The reason for this is: My son is extremely sensitive to pain.  I’m talking EXTREMELY Sensitive!  His autism makes it hard for his 2-year old self to deal productively with it.  When he’s sick and/or in pain he can (and likely will) go into Full Meltdown mode.  He can’t focus on anything but the pain, including anything that will make him feel better.  It’s just PAIN, PAIN, PAIN!! …Which, leads to crying, screaming, and thrashing.  The pain overwhelms him. 🙁

Micah can’t be rationalized with (He is only 2, after all)!  And…from that moment on EVERYTHING upsets him.

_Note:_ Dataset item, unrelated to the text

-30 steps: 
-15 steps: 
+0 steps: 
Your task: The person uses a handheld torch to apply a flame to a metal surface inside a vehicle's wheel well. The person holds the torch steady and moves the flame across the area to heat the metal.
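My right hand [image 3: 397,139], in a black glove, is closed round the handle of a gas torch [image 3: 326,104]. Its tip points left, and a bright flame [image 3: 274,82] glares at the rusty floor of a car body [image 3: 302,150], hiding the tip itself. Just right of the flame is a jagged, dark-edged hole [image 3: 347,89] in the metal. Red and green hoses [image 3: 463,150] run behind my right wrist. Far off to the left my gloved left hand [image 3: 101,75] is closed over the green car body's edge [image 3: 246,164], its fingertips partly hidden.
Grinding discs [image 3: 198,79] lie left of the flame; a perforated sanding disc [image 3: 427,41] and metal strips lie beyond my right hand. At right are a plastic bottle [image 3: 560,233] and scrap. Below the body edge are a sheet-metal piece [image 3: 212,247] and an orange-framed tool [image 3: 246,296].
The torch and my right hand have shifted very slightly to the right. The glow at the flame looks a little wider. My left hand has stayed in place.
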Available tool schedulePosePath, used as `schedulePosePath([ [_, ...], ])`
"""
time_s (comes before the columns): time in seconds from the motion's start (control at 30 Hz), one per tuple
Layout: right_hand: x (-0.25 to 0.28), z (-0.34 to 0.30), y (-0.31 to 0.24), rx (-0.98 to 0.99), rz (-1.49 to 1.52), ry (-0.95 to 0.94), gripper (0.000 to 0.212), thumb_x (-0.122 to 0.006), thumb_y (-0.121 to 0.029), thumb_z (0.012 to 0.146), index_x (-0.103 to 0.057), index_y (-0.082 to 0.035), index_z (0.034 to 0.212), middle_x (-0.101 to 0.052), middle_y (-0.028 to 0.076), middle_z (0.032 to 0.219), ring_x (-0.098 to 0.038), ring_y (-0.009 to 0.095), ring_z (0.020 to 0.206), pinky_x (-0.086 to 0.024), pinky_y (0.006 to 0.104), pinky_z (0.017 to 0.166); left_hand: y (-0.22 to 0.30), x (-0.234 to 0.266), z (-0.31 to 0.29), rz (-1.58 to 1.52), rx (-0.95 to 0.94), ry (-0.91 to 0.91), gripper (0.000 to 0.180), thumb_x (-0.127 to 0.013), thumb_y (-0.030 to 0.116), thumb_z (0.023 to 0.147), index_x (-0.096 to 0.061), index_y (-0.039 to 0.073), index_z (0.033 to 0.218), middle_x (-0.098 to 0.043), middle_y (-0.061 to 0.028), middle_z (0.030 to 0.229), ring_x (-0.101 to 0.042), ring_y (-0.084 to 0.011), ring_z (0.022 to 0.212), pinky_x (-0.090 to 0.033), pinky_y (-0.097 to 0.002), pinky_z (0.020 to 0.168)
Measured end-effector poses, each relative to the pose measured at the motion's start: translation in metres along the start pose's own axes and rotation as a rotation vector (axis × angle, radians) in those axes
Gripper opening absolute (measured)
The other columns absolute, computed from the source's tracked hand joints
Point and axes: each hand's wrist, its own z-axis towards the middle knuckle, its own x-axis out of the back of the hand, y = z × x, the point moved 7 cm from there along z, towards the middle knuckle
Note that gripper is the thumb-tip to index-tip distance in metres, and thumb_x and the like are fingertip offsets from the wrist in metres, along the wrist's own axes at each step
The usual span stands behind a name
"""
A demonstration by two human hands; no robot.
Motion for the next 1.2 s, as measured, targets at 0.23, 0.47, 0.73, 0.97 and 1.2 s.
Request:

If it’s a pain caused by something I can administer medicine for (i.e., teething, fever, cold, etc..) I am faced with the decision of whether to give him medicine or let him suffer in his meltdown, which could last all day…plus could get worse depending on what the cause is.

Why would I even consider not giving my child medicine if he needs it?

We’ll now introduce Player number Two into this story:  Meet Mr. Oral Sensitivity.

Micah’s oral sensitivity doesn’t just make him a picky eater, it means that other than Micah, NO ONE ELSE can give him ANYTHING by mouth (unless he approves), especially meds.   It bothers him traumatically, the same as for someone that suffers from a phobia.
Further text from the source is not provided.